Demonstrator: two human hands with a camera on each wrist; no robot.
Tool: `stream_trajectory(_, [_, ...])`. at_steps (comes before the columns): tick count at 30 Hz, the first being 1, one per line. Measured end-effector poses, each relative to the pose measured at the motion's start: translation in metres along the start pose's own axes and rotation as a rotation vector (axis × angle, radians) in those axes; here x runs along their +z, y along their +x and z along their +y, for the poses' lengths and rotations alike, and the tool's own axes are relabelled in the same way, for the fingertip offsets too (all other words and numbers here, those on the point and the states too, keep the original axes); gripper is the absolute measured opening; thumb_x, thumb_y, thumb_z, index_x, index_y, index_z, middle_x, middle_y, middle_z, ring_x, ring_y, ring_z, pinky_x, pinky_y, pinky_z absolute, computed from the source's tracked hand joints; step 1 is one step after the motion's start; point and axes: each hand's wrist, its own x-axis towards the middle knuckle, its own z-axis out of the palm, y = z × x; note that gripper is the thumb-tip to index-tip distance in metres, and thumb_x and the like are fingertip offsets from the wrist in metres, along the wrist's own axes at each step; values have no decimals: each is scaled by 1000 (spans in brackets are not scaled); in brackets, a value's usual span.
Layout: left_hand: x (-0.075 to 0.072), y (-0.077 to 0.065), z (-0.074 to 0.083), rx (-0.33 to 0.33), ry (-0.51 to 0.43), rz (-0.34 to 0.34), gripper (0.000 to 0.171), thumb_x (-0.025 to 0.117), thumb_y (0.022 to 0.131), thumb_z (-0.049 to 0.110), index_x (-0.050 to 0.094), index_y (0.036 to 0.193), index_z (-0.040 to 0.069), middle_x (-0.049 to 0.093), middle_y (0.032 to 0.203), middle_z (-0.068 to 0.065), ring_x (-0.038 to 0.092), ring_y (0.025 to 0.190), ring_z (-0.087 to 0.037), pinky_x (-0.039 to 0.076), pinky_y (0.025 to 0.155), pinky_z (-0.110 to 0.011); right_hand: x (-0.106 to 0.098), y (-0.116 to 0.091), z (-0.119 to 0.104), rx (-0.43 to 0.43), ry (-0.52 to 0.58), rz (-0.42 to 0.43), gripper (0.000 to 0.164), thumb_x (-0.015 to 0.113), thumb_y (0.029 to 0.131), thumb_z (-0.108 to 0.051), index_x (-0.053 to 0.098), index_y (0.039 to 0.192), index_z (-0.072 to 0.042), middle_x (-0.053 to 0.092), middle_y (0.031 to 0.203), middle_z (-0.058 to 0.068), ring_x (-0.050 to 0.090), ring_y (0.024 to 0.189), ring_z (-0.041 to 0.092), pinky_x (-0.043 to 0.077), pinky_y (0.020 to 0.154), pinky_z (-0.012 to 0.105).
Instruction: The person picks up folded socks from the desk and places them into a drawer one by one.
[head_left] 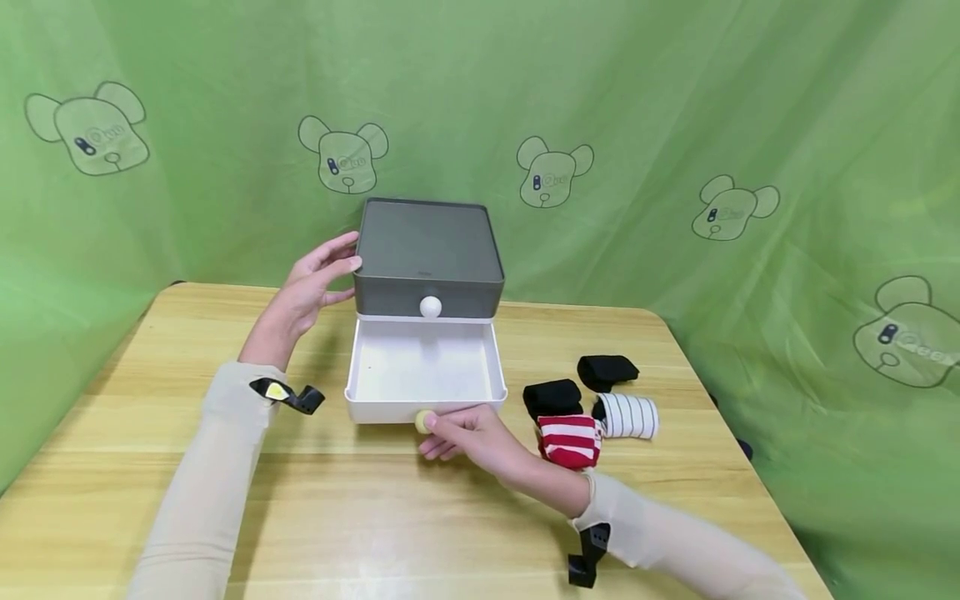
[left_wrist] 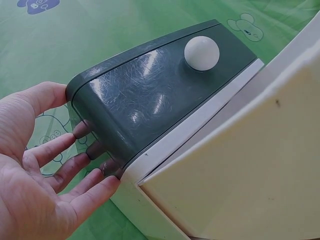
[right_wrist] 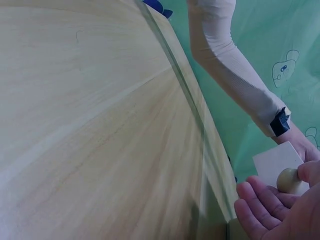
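Observation:
A small two-drawer storage box with a dark grey upper part (head_left: 427,237) stands near the back of the table. The white lower drawer (head_left: 390,412) is pulled out, and nothing lies inside it. My right hand (head_left: 483,437) pinches this drawer's round cream knob (head_left: 424,422) between thumb and fingers. At the box's left side, my left hand (head_left: 307,287) rests its spread, mostly straight fingertips against the grey wall, as the left wrist view shows. Above the open drawer, the upper drawer with its white knob (head_left: 431,307) is closed.
Right of the box lie folded socks: two black ones (head_left: 553,397) (head_left: 606,371), a red-and-white striped one (head_left: 570,442) and a white one with thin dark stripes (head_left: 630,416). A green curtain (head_left: 465,92) hangs behind the wooden table (head_left: 360,525).

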Motion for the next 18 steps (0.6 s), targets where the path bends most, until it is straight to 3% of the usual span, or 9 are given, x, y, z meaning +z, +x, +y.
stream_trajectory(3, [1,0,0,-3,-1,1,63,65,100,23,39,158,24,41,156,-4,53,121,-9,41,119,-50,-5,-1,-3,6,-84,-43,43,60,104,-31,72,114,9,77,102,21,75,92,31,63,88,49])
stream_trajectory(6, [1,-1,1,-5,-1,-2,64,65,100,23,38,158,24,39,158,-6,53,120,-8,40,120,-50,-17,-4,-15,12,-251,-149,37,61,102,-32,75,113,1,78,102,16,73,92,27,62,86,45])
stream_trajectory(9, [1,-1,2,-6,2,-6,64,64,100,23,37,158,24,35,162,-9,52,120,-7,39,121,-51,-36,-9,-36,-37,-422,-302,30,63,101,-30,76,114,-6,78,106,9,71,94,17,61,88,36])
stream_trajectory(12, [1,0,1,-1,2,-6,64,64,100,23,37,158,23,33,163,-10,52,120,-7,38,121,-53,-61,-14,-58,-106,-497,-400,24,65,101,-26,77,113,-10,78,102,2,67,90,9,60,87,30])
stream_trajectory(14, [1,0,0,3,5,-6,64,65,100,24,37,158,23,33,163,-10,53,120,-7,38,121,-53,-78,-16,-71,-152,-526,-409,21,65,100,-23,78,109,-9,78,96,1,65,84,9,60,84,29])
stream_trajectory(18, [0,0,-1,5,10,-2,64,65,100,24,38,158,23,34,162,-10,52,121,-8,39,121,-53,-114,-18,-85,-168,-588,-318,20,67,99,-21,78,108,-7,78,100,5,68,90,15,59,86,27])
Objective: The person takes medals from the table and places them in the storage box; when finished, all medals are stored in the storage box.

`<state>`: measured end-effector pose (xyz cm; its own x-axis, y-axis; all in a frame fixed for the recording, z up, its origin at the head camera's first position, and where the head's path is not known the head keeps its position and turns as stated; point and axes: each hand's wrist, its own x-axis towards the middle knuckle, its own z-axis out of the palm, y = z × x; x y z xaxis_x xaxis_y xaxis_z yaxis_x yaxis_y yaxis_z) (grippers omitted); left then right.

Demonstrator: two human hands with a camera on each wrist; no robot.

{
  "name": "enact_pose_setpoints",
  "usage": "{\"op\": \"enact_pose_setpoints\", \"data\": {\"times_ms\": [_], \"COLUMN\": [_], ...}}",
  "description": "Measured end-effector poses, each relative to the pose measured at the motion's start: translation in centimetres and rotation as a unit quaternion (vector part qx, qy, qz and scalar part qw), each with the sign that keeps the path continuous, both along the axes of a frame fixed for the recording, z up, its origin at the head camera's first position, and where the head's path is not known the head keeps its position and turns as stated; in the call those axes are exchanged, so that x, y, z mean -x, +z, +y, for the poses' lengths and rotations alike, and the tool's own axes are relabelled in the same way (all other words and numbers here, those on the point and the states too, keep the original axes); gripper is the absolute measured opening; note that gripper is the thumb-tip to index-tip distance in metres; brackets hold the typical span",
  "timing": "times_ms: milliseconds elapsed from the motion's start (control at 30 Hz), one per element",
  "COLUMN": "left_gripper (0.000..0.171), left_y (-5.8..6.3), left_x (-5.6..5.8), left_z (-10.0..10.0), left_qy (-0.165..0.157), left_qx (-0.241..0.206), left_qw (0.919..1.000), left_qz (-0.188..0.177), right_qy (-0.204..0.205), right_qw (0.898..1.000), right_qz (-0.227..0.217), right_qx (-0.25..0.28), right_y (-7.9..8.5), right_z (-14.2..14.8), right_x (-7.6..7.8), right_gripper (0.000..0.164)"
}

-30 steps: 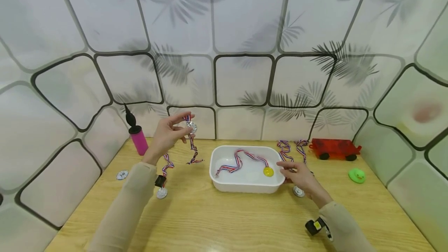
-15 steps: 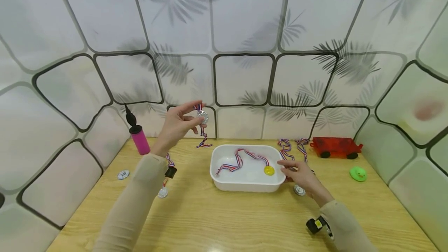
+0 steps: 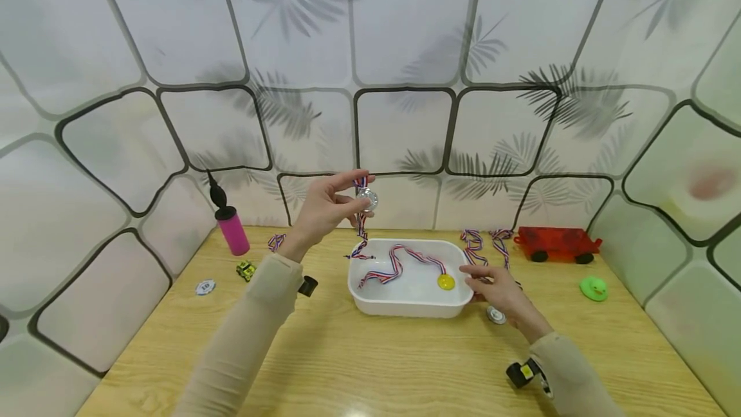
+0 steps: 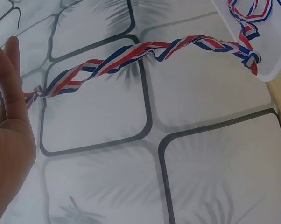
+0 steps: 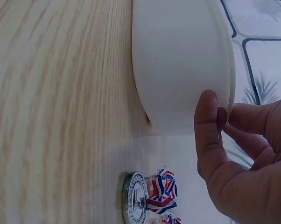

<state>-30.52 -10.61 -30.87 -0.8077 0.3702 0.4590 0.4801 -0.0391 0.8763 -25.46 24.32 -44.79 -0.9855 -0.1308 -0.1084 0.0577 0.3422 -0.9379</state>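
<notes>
My left hand (image 3: 327, 208) pinches a silver medal (image 3: 368, 199) between thumb and fingers, raised above the back left of a white plastic tub (image 3: 411, 309). The medal's twisted red, white and blue ribbon (image 4: 112, 60) hangs down, its knotted end overlapping the tub in the left wrist view. At the tub's right end, my right hand (image 3: 500, 295) grips the rim, thumb and fingers on either side of the wall. Inside lies a gold medal (image 3: 446, 282) with its ribbon spread to the left. Another silver medal (image 5: 136, 198) rests on the table beneath my right hand.
Left side: a pink hand pump (image 3: 233, 231), a poker chip (image 3: 205, 286), a yellow-green toy car (image 3: 246, 269) and a bunched ribbon (image 3: 276, 242) partly behind my arm. Right side: ribbons (image 3: 473, 246), a red wheeled toy (image 3: 556, 244) and a green duck (image 3: 594, 288). A patterned curtain backs the table.
My left hand has carried the silver medal rightward until its ribbon overlaps the tub. The toy car has come into view, and my sleeve now covers the left table medal. My right hand stays put.
</notes>
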Motion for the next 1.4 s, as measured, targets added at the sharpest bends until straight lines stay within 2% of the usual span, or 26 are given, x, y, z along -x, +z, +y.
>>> {"op": "enact_pose_setpoints", "data": {"times_ms": [300, 433, 700, 933, 1067, 1233, 1400], "left_gripper": [0.053, 0.052, 0.055, 0.054, 0.051, 0.043, 0.034], "left_y": [-3.2, -4.4, -6.5, -8.7, -9.3, -9.5, -9.7], "left_x": [1.3, 1.3, 1.3, 1.4, 1.6, 1.7, 1.6], "left_z": [0.9, 1.0, 1.9, 3.0, 3.8, 5.2, 6.7], "left_qy": [0.012, 0.016, 0.001, -0.011, -0.014, -0.006, 0.003], "left_qx": [0.050, 0.069, 0.099, 0.138, 0.144, 0.147, 0.130], "left_qw": [0.9980, 0.9966, 0.9936, 0.9860, 0.9844, 0.9837, 0.9824], "left_qz": [-0.036, -0.043, -0.055, -0.093, -0.101, -0.104, -0.134], "right_qy": [-0.004, -0.007, -0.008, -0.003, -0.002, 0.004, 0.007], "right_qw": [1.000, 1.000, 1.000, 1.000, 1.000, 1.000, 1.000], "right_qz": [0.000, -0.002, -0.004, -0.009, -0.006, 0.000, 0.003], "right_qx": [-0.001, -0.002, -0.001, 0.000, 0.000, 0.001, 0.003], "right_y": [0.0, 0.1, 0.3, 0.1, 0.2, 0.3, 0.1], "right_z": [-0.2, -0.3, -0.2, -0.2, -0.2, -0.2, -0.1], "right_x": [-0.1, -0.1, -0.2, -0.2, -0.3, -0.4, -0.3], "right_gripper": [0.038, 0.038, 0.038, 0.039, 0.039, 0.039, 0.039]}}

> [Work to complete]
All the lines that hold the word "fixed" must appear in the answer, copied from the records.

> [Expected answer]
`<state>`: measured end-effector pose (xyz cm; its own x-axis, y-axis; all in a frame fixed for the recording, z up, its origin at the head camera's first position, and where the head's path is not known the head keeps its position and turns as stated; point and axes: each hand's wrist, its own x-axis towards the middle knuckle, its own z-axis out of the palm, y = z × x; x y z xaxis_x xaxis_y xaxis_z yaxis_x yaxis_y yaxis_z) (grippers omitted); left then right.
  "description": "Measured end-effector poses, each relative to the pose measured at the motion's start: translation in centimetres and rotation as a unit quaternion (vector part qx, qy, qz and scalar part qw), each with the sign that keeps the path continuous, both along the axes of a frame fixed for the recording, z up, its origin at the head camera's first position, and where the head's path is not known the head keeps its position and turns as stated; in the call those axes are exchanged, so that x, y, z mean -x, +z, +y, for the poses' lengths and rotations alike, and the tool's own axes are relabelled in the same way (all other words and numbers here, those on the point and the states too, keep the original axes); gripper is the absolute measured opening; note that gripper is the thumb-tip to index-tip distance in metres; brackets hold the typical span",

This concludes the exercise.